Ksenia Sobchak, a 36-year-old TV host who has campaigned on a liberal platform and criticized Putin's policies, announced the creation of a new political party late Thursday.

Addressing an enthusiastic crowd of mostly young supporters in Moscow, Sobchak said the Party of Change that she will lead together with former lawmaker Dmitry Gudkov would seek to unite pro-reform forces. "We stand for a broad coalition of democratic forces," she said.

Some see Sobchak, the daughter of Putin's one-time patron, as a Kremlin project intended to add a democratic veneer to the vote and help split the ranks of Kremlin critics.

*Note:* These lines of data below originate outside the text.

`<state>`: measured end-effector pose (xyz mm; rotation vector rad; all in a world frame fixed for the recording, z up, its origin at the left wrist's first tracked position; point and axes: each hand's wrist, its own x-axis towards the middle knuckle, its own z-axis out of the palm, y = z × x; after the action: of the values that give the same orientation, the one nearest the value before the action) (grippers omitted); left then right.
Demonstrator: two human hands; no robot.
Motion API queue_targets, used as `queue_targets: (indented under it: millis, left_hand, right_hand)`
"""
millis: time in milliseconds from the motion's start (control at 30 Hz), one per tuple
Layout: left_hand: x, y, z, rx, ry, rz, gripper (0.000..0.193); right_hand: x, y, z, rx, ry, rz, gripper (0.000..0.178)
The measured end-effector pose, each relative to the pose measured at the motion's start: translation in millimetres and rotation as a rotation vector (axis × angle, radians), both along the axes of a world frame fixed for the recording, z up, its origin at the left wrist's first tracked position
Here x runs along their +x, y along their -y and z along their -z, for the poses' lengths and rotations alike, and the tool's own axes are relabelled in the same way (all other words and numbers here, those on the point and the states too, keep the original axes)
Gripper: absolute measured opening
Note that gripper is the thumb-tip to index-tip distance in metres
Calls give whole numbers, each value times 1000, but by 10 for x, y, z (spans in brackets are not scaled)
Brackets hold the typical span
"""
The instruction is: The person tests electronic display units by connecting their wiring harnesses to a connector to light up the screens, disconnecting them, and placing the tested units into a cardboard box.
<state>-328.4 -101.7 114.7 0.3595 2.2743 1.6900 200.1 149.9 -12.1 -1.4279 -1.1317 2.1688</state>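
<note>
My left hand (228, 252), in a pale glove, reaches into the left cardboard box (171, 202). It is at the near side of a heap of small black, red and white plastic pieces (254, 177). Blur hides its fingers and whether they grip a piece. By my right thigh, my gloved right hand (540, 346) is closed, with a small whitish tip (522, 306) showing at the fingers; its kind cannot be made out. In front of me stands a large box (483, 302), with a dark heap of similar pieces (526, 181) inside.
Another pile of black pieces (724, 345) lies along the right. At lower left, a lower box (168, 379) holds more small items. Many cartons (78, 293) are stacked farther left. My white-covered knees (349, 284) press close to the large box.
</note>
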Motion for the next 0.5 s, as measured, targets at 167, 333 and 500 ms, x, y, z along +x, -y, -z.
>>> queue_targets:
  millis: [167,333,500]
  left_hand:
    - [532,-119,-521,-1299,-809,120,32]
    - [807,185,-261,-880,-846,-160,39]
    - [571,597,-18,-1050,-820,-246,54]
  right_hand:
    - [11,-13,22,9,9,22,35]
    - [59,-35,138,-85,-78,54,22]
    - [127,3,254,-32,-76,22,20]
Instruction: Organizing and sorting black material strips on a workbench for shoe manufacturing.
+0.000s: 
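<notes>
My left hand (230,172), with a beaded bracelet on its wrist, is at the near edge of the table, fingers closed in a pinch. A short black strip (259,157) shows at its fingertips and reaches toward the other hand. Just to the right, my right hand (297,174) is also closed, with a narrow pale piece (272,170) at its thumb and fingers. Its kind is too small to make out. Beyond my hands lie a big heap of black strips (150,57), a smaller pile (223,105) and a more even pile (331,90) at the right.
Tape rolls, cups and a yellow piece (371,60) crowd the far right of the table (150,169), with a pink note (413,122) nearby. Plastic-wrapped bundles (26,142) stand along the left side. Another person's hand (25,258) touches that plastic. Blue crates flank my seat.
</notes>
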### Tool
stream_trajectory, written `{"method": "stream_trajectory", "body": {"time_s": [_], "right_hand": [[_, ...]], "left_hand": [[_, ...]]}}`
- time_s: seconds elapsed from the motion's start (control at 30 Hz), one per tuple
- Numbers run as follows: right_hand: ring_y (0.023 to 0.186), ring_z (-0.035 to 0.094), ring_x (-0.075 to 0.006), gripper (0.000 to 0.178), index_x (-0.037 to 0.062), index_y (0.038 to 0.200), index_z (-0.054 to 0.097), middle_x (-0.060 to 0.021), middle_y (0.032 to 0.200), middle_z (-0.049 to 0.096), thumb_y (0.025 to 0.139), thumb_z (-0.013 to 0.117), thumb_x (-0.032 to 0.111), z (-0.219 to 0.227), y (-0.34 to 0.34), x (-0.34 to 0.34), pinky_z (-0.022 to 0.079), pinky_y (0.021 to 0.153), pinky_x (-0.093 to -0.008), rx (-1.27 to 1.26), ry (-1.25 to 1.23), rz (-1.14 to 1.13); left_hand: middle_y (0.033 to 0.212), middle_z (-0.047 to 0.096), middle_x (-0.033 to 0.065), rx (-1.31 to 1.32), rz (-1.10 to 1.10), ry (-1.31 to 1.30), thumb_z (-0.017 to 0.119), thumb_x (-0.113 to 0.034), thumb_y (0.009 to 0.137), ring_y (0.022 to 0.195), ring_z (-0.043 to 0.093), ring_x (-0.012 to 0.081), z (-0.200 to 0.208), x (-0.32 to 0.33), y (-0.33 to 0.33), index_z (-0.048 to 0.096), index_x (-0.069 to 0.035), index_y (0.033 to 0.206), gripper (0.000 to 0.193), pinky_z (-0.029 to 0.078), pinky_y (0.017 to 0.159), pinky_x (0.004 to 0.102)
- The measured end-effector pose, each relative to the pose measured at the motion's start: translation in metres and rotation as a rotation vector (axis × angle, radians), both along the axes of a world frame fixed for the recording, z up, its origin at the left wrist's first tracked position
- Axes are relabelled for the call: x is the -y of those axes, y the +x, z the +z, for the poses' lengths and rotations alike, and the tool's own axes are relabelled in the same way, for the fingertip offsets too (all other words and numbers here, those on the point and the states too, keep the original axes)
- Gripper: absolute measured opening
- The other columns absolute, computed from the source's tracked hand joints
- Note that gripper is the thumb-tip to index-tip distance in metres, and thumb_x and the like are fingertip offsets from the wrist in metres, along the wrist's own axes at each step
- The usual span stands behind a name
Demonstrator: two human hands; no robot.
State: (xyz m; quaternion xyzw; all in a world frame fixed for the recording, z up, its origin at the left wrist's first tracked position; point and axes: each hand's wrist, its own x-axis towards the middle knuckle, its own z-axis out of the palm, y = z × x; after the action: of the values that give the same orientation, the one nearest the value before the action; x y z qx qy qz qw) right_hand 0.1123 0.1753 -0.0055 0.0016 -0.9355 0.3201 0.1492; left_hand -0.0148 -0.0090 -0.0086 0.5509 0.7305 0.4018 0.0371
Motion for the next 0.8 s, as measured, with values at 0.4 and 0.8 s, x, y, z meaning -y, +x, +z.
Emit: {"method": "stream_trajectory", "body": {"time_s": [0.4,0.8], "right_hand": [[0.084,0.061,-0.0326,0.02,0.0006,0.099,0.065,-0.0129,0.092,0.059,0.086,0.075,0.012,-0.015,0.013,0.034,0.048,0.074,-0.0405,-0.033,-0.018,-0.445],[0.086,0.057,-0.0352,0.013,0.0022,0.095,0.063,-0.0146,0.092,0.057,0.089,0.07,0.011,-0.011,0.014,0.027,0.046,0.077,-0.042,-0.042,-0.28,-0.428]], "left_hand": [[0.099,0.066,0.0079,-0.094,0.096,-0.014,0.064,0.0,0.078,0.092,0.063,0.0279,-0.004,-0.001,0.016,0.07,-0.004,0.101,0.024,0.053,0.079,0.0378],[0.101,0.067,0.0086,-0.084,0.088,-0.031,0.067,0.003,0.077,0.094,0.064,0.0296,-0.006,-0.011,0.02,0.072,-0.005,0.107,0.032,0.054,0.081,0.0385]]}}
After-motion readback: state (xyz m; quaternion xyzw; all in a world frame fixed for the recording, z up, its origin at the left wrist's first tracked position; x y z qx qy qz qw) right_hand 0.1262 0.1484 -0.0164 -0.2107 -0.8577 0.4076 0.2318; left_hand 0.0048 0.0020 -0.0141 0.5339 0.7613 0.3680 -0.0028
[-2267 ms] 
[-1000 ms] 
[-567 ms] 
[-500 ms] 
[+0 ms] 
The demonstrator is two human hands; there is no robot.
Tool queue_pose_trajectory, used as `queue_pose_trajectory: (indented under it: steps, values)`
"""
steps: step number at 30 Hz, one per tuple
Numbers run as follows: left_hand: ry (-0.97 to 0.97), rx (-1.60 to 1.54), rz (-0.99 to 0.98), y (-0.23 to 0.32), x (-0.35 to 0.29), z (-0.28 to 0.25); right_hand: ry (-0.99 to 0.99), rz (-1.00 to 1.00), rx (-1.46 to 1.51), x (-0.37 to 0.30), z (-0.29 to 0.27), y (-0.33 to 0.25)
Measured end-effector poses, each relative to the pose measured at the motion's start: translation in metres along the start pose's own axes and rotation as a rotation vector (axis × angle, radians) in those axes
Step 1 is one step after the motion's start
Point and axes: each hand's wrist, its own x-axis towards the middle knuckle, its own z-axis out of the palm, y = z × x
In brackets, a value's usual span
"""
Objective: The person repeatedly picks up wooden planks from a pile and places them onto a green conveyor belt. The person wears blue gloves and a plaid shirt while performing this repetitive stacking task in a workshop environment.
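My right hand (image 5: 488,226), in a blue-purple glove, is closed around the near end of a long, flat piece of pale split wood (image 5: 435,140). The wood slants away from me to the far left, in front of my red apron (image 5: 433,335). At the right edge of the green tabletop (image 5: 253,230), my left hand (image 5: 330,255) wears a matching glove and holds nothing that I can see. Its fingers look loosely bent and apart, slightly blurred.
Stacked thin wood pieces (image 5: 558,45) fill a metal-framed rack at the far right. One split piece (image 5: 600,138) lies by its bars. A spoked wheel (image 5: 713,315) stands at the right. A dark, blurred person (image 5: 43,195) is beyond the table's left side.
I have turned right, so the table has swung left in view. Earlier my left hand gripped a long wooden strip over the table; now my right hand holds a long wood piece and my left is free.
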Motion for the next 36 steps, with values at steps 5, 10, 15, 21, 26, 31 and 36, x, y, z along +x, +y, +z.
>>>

Sobchak has denied collusion with the Kremlin and said she was ready to cooperate with Putin's main foe, opposition leader Alexei Navalny, who was barred from the race because of a criminal conviction widely seen as politically motivated.

"He should understand that we are working for the same thing," Sobchak said. "And now is not the time to bear personal grudges against me instead of the government."

Navalny has called for boycotting the vote. In a YouTube video aired late Thursday, he mocked Sobchak and other candidates, describing them as "clowns" manipulated by the Kremlin, and called on his supporters to press for change by taking to the streets.